Hoje em dia, são raros os casos de internação por longos períodos. Novos medicamentos, mais eficazes e com menores efeitos colaterais, foram incorporados ao tratamento de doentes mentais, permitindo que a maioria deles possa ter uma vida relativamente normal, desde que aceitem tomar diariamente os remédios prescritos pelos médicos.
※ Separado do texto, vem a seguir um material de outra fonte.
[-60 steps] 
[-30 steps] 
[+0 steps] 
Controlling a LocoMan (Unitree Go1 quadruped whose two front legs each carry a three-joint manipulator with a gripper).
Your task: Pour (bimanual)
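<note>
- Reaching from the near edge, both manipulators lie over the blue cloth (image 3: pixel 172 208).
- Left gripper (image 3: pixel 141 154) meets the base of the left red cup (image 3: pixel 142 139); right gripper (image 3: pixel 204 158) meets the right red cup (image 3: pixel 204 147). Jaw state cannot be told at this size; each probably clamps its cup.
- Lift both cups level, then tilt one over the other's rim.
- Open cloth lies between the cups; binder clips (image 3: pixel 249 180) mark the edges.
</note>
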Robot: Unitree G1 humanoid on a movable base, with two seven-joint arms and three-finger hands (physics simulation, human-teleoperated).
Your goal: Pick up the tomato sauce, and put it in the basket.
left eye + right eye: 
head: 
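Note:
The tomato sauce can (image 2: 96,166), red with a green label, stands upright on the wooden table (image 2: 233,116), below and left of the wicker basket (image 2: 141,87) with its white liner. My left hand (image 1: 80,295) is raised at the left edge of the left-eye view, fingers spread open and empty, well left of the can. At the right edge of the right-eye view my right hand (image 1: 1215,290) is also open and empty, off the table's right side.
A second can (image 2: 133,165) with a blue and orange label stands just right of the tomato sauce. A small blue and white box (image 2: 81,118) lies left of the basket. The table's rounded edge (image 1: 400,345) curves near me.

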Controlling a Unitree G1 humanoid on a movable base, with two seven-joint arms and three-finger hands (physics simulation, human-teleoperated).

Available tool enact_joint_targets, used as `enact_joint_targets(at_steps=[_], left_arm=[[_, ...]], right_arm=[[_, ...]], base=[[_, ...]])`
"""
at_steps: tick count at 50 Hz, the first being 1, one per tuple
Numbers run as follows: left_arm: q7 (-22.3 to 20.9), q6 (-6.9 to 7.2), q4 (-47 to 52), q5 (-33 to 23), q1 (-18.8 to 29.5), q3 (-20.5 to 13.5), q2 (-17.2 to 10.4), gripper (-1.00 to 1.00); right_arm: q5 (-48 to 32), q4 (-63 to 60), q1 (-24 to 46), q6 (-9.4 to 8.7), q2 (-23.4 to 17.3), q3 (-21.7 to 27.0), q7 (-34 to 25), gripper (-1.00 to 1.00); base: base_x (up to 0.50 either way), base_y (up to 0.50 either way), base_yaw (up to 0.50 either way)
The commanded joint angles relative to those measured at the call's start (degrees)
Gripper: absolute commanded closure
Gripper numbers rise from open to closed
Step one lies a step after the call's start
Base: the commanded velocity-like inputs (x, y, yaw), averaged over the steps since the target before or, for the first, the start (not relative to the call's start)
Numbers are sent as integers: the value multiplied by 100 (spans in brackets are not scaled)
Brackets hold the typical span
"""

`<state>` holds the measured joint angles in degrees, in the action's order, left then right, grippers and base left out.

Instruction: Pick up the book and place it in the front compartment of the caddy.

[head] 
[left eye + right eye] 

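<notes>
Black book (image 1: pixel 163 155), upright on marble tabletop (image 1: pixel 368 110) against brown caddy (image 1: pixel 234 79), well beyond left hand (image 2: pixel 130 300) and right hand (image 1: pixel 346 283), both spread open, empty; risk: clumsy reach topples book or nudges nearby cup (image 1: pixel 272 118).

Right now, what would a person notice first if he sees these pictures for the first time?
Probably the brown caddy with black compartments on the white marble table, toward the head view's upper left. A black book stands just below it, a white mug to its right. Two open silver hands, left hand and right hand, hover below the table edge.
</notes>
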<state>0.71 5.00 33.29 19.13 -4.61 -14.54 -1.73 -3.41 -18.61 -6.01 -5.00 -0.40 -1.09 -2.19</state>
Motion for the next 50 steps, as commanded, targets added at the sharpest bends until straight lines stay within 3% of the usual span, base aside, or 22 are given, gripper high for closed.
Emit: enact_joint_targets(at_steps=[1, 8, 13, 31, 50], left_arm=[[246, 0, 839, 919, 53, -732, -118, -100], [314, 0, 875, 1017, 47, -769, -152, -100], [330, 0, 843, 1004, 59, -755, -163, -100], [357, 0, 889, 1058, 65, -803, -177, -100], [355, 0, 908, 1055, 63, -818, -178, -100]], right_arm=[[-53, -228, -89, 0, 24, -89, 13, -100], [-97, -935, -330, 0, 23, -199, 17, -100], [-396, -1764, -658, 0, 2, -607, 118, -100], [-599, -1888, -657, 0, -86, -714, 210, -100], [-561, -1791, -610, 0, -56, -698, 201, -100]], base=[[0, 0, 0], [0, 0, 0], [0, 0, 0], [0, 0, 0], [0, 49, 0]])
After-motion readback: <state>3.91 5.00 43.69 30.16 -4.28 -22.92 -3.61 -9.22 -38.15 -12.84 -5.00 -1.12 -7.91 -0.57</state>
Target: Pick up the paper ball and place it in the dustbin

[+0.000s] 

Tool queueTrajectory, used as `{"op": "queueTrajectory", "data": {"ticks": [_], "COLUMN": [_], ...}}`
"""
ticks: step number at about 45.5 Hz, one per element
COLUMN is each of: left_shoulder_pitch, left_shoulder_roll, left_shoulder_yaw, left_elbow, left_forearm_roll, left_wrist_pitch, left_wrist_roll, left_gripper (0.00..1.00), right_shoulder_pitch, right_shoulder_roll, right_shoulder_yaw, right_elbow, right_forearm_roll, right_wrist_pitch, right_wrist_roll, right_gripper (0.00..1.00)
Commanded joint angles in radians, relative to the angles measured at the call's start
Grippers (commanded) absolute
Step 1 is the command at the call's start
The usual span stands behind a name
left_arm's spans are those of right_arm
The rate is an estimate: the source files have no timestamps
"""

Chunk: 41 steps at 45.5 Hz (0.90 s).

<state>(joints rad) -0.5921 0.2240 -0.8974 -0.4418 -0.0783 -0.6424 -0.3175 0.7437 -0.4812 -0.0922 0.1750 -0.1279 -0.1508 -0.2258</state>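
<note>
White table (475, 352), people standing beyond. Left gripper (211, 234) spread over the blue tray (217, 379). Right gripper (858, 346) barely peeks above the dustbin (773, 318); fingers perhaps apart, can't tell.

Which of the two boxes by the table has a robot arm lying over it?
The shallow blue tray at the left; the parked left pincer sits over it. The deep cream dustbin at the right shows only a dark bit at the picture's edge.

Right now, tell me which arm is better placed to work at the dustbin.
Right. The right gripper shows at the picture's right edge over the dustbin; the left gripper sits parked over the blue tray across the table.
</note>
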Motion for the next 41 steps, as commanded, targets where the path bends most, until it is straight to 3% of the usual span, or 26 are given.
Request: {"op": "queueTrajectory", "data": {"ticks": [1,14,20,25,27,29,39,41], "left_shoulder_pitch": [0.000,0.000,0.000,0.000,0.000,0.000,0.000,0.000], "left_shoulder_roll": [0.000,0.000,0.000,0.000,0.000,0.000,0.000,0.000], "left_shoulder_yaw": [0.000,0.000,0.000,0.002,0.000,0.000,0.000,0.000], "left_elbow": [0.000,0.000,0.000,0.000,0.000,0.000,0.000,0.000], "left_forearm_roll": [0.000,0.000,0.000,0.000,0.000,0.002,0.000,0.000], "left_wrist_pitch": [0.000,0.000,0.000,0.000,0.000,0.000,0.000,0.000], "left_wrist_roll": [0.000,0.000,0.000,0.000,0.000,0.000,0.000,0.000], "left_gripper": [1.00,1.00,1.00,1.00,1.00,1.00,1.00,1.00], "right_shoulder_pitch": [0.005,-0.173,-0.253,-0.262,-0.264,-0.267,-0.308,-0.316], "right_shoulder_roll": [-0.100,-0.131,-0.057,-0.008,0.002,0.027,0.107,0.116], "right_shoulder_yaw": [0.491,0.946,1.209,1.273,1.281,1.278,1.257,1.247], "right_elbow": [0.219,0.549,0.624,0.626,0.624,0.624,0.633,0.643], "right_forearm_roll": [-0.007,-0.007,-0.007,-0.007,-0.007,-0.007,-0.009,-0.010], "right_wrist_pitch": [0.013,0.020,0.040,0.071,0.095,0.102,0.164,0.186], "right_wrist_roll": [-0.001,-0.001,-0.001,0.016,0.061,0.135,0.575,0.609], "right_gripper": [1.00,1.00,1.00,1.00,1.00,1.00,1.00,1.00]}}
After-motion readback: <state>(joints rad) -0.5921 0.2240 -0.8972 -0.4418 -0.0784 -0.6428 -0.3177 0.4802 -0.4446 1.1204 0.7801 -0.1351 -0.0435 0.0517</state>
Mas ainda há muito, muito mesmo, a fazer, especialmente por aqueles que não contam com pais, parentes ou amigos com vontade ou  condições econômicas de pagar terapias com psiquiatras e, quando entram em surto, internações em clínicas. 
 Há preconceito, medo e muita rejeição aos "loucos".  Ter um irmão, um filho, um pai ou uma mãe esquizofrênico, bi-polar ou psicopata, sujeito a mudanças de humor, agressividade e todo tipo de mania, como esbanjar dinheiro ou não tomar banho, é uma causa de traumas.  Doentes sem cura, eles destroem as relações familiares. 
A rede de saúde pública mal dá conta dos portadores de doenças físicas,  que dirá para os doentes mentais.  Se um esquizofrênico tem uma faringite e é levado para um posto de saúde,  tem que se submeter ao mesmo ritual burocrático dos demais. E se, impaciente, reclamar da demora, corre o risco de acabar numa delegacia de Polícia por perturbar a ordem. Há os CAPS - Centros de Atendimento Psico-Social, mas eles estão longe de ter condições de acolher doentes e apoiar seus familiares. 
A inclusão da Parada do Orgulho Louco de Alegrete no calendário de eventos oficiais do Rio Grande do Sul  pode ser mais uma etapa na luta pela humanização do tratamento da doença mental, mas há um risco: de que proliferem por aí "paradas" caricatas,  protagonizadas por pessoas interessadas em sua promoção pessoal e/ou com objetivos políticos, mesmo que as intenções dos organizadores sejam as melhores.  
 Por isso, o governo do Estado poderia ir além: instituir um dia de defesa do doente mental, dedicado à discussão de medidas concretas para melhorar as suas condições de vida
Loucura não é motivo de orgulho. 
É um assunto muito sério para ser levado na brincadeira.